**** Dataset extract

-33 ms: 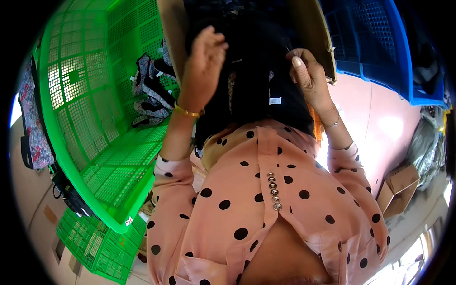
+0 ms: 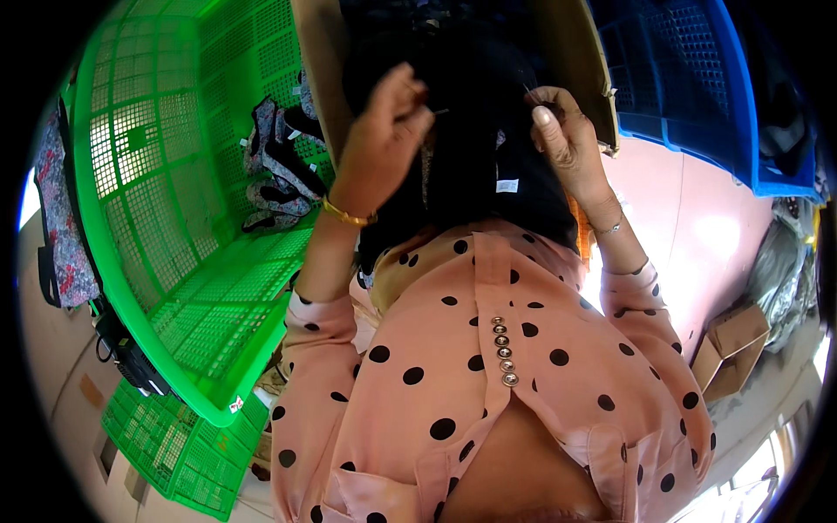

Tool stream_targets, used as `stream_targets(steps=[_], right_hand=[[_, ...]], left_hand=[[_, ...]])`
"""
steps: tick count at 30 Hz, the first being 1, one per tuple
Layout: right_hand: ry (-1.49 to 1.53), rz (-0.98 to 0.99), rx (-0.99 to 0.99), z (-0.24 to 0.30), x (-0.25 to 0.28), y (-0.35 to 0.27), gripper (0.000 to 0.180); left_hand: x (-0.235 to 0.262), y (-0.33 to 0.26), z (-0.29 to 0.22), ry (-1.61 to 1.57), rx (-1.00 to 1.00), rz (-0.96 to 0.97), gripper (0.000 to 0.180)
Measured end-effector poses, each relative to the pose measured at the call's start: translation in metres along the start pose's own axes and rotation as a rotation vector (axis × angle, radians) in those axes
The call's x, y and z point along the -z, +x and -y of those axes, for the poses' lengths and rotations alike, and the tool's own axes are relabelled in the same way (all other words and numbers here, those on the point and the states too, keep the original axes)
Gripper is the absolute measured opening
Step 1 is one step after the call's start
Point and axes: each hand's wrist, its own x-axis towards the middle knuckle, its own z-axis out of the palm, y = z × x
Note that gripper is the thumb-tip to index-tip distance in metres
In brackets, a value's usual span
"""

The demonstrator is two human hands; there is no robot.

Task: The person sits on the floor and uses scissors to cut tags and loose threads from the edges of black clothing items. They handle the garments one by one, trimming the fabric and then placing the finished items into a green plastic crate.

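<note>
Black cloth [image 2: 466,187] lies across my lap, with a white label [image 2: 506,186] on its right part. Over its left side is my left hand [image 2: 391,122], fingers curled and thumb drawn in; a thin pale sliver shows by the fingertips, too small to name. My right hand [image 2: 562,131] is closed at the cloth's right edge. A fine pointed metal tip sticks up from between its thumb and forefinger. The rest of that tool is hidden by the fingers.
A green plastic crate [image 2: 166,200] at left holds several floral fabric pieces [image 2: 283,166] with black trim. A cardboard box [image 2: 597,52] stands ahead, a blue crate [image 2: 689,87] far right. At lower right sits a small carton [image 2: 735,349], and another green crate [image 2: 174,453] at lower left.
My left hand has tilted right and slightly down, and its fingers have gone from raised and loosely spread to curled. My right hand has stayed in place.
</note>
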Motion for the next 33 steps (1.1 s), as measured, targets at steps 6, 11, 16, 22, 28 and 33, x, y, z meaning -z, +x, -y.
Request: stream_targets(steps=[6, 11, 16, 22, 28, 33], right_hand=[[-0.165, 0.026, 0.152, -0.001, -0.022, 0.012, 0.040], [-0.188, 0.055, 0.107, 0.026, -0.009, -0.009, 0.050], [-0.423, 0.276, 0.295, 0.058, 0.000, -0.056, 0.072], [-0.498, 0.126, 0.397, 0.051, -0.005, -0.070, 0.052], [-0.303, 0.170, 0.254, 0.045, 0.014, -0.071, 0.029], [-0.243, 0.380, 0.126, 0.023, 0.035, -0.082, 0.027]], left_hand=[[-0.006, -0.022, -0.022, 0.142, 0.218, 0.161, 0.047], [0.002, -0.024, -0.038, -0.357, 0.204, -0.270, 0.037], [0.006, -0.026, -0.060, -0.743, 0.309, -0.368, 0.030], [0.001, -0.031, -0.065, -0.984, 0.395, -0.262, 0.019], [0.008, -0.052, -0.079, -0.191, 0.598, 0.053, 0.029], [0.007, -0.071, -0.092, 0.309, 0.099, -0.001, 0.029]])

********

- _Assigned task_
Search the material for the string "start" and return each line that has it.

- _Finished exercise_
Measured end-effector poses, each relative to the pose measured at the call's start: translation in metres along the start pose's own axes and rotation as a rotation vector (axis × angle, radians) in those axes
Step 1 is one step after the call's start

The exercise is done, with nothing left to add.